Prepare a licensing package that includes a playable demo on your own domain, a feature list, screenshots, technical specifications (file size, supported platforms, required APIs), and information about localization support. Publishers value games that load quickly, work on mobile, support multiple languages, and can be reskinned with different art assets for different markets.
Reach out to HTML5 game publishers through their websites, game conferences, and industry forums. Companies like SoftGames, Famobi, GamePix, and GameDistribution actively acquire HTML5 games for their portal networks. Flat-fee licenses typically range from $500 to $5,000 for a quality game, depending on polish level, genre popularity, and exclusivity terms. Revenue-share deals can earn more over time for games that perform well on the publisher's platform.
Keep your code clean and well-structured to make licensing easier. Publishers often need to modify games for their platform: adding their branding, integrating their ad SDK, adjusting difficulty, or translating text. Code that is modular, well-commented, and uses configuration files for tunable values is significantly more attractive to buyers than spaghetti code that requires a developer to modify.
Distribute Through App Stores
Wrapping your Phaser game in a native container allows submission to the Google Play Store and Apple App Store, accessing a massive audience that primarily discovers games through store searches and recommendations. Capacitor is the most popular wrapper framework, providing a WebView that runs your game alongside native plugin access for features like in-app purchases, push notifications, and device sensors.
For Android, a Trusted Web Activity (TWA) is a lighter alternative that runs your web game directly in Chrome rather than a WebView. TWAs have full performance parity with the browser, support PWA features, and update automatically when you deploy to your web server. The trade-off is less access to native APIs compared to Capacitor. Building a TWA requires the Bubblewrap CLI tool and a Digital Asset Links file on your web server to verify domain ownership.

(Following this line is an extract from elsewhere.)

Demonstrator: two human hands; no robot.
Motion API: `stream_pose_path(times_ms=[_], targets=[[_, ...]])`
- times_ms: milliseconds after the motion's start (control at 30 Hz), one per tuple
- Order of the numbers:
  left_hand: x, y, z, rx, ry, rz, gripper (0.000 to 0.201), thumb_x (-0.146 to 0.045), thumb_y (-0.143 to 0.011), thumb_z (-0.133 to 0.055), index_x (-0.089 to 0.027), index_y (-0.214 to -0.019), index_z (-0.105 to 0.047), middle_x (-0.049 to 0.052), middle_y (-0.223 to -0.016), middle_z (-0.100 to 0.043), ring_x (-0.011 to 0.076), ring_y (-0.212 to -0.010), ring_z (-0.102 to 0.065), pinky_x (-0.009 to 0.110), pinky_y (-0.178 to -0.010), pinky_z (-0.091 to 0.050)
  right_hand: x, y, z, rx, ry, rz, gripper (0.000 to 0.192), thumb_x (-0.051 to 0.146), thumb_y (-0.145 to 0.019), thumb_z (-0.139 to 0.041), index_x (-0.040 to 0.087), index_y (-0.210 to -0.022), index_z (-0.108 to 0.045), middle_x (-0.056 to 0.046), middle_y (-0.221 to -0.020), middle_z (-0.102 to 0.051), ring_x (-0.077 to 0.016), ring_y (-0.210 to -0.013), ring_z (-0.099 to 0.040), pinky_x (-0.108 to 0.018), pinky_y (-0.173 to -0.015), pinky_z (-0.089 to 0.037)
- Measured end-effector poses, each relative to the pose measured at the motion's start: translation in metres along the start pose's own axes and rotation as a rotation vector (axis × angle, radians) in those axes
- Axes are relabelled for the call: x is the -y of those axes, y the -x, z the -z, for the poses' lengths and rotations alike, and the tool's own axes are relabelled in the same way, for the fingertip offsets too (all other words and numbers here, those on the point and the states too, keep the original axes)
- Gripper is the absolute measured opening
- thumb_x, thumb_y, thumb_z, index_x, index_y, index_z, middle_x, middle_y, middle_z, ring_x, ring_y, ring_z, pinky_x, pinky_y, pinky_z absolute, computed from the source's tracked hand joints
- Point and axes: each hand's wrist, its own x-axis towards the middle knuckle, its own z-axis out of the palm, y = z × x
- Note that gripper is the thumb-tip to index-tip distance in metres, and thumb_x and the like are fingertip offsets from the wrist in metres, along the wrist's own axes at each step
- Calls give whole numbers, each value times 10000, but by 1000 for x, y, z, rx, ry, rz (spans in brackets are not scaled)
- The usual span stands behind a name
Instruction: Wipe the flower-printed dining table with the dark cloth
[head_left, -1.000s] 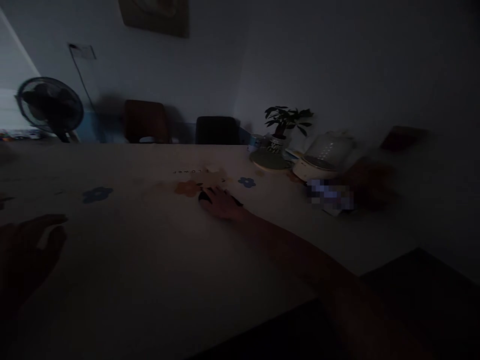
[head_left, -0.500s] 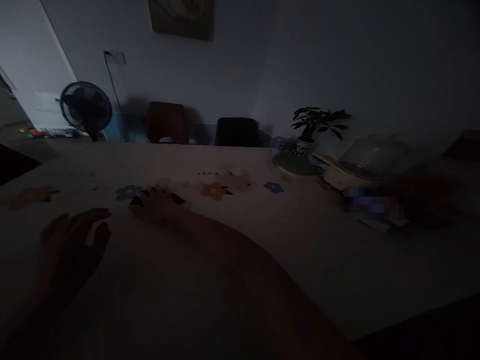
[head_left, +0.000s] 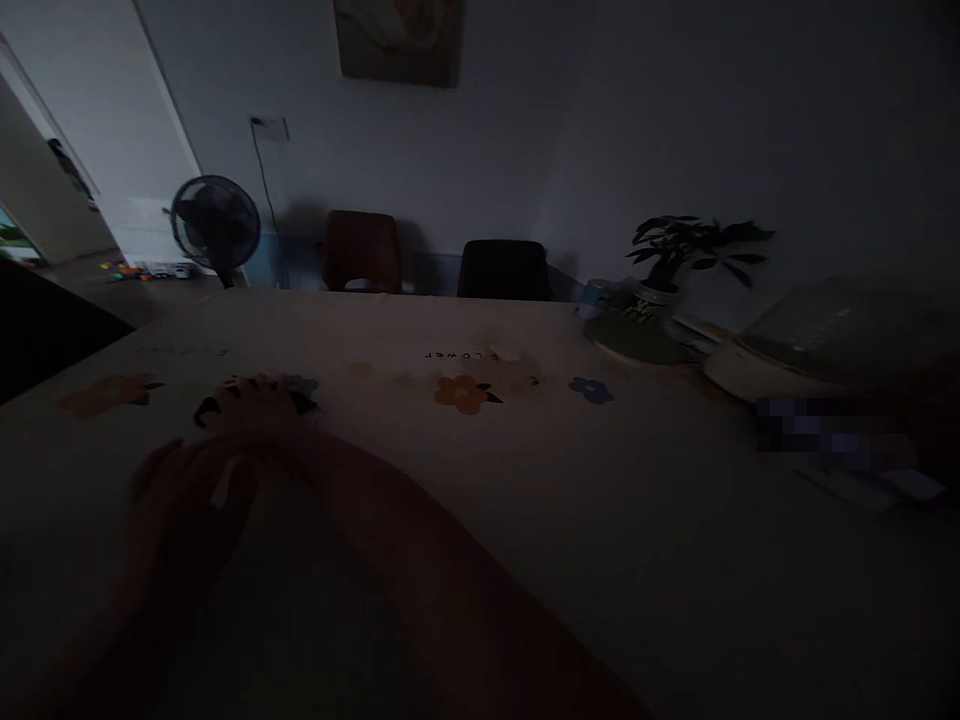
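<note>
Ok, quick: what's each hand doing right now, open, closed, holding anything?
Left hand: open, fingers spread above the table, holding nothing.
Right hand: flat, pressing a dark cloth onto the table; grip cannot be told.

On the desk (head_left: pixel 525 500), the potted plant (head_left: pixel 675 270) stands far right, the fan (head_left: pixel 216 225) beyond its far left edge.

Room v. dim; right hand (head_left: pixel 259 405) blurred at 10 o'clock, covers a dark thing (head_left: pixel 206 410), can't ID; left hand (head_left: pixel 187 490) smeared, fingers indistinct; pixelated patch (head_left: pixel 825 440) at 3 o'clock unreadable; picture (head_left: pixel 397 40) cut by top edge; bench (head_left: pixel 600 520) runs off bottom edge.
</note>
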Motion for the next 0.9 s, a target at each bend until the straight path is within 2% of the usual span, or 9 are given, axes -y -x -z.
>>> stream_pose_path(times_ms=[67,167,267,400,500,633,767,900], targets=[[5,-1,-1,4,-61,-10,252,-285,-1005,-415,-178,-1075,-632,125,-1024,-697,288,-973,-622,428,-994,-408,-7,-2,0,1,-23,-3,464,478,-1036,-417,252,-1428,-519,-106,-1557,-410,-343,-1445,-330,-696,-1182,-185],[9,-1,0,45,-58,13,259,-302,-993,-422,-197,-1090,-639,94,-1050,-712,279,-938,-632,405,-917,-427,-25,0,3,-23,-49,-94,505,483,-1048,-341,221,-1447,-506,-119,-1560,-404,-348,-1449,-319,-683,-1198,-142],[10,-2,2,66,-13,50,268,-322,-988,-416,-198,-1062,-642,77,-1053,-725,253,-903,-646,389,-907,-439,-48,10,13,-39,-35,-203,548,478,-1052,-299,172,-1468,-482,-144,-1571,-382,-350,-1458,-302,-644,-1210,-161],[9,-2,4,209,-15,178,345,-360,-990,-370,-184,-1080,-652,102,-1068,-723,272,-932,-647,415,-913,-448,-87,42,35,-16,10,-306,569,475,-1054,-277,157,-1495,-444,-135,-1587,-363,-334,-1451,-318,-598,-1207,-221],[9,-4,6,281,-7,262,393,-402,-985,-350,-186,-1106,-657,114,-1091,-715,292,-988,-643,438,-931,-455,-118,79,52,-23,29,-389,577,465,-1051,-275,153,-1516,-417,-148,-1593,-349,-339,-1450,-324,-601,-1194,-243],[12,-3,6,384,-8,349,448,-444,-984,-320,-189,-1123,-661,124,-1125,-701,295,-974,-649,461,-937,-469,-159,145,75,-54,63,-497,563,447,-1049,-268,172,-1514,-426,-148,-1592,-352,-329,-1464,-310,-589,-1186,-255],[20,3,2,385,17,335,446,-477,-996,-327,-212,-1144,-654,107,-1131,-696,283,-916,-657,445,-893,-495,-197,216,98,-61,106,-615,479,418,-1035,-339,243,-1435,-538,-103,-1594,-362,-329,-1469,-299,-567,-1174,-279],[30,11,-2,401,6,308,437,-476,-995,-339,-221,-1168,-649,100,-1160,-692,309,-1007,-654,451,-905,-505,-230,279,119,-104,157,-771,508,357,-1045,-268,218,-1483,-485,-137,-1576,-378,-332,-1443,-334,-581,-1164,-266]])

App store submission requires compliance with platform guidelines, including age ratings, privacy policies, content restrictions, and accessibility requirements. Both Apple and Google require a privacy policy URL even if your game collects no data. If your game shows ads, you must declare the ad SDKs you use and their data collection practices. The review process takes one to seven days, and rejections require resubmission after fixing the identified issues.
Pricing strategy for app stores differs from web distribution. Free-to-play with ads mirrors the web model and reaches the largest audience. Premium pricing (one-time purchase with no ads) works for high-polish games with strong branding but requires more marketing effort to justify the cost. A hybrid approach offers a free web version with ads and a paid app store version with no ads and bonus content, letting players choose their preferred experience.
Distribute your Phaser game across multiple channels for maximum reach: self-host with ads for full control, submit to game portals for built-in audiences, pursue licensing for guaranteed income, and wrap for app stores to reach mobile-first players.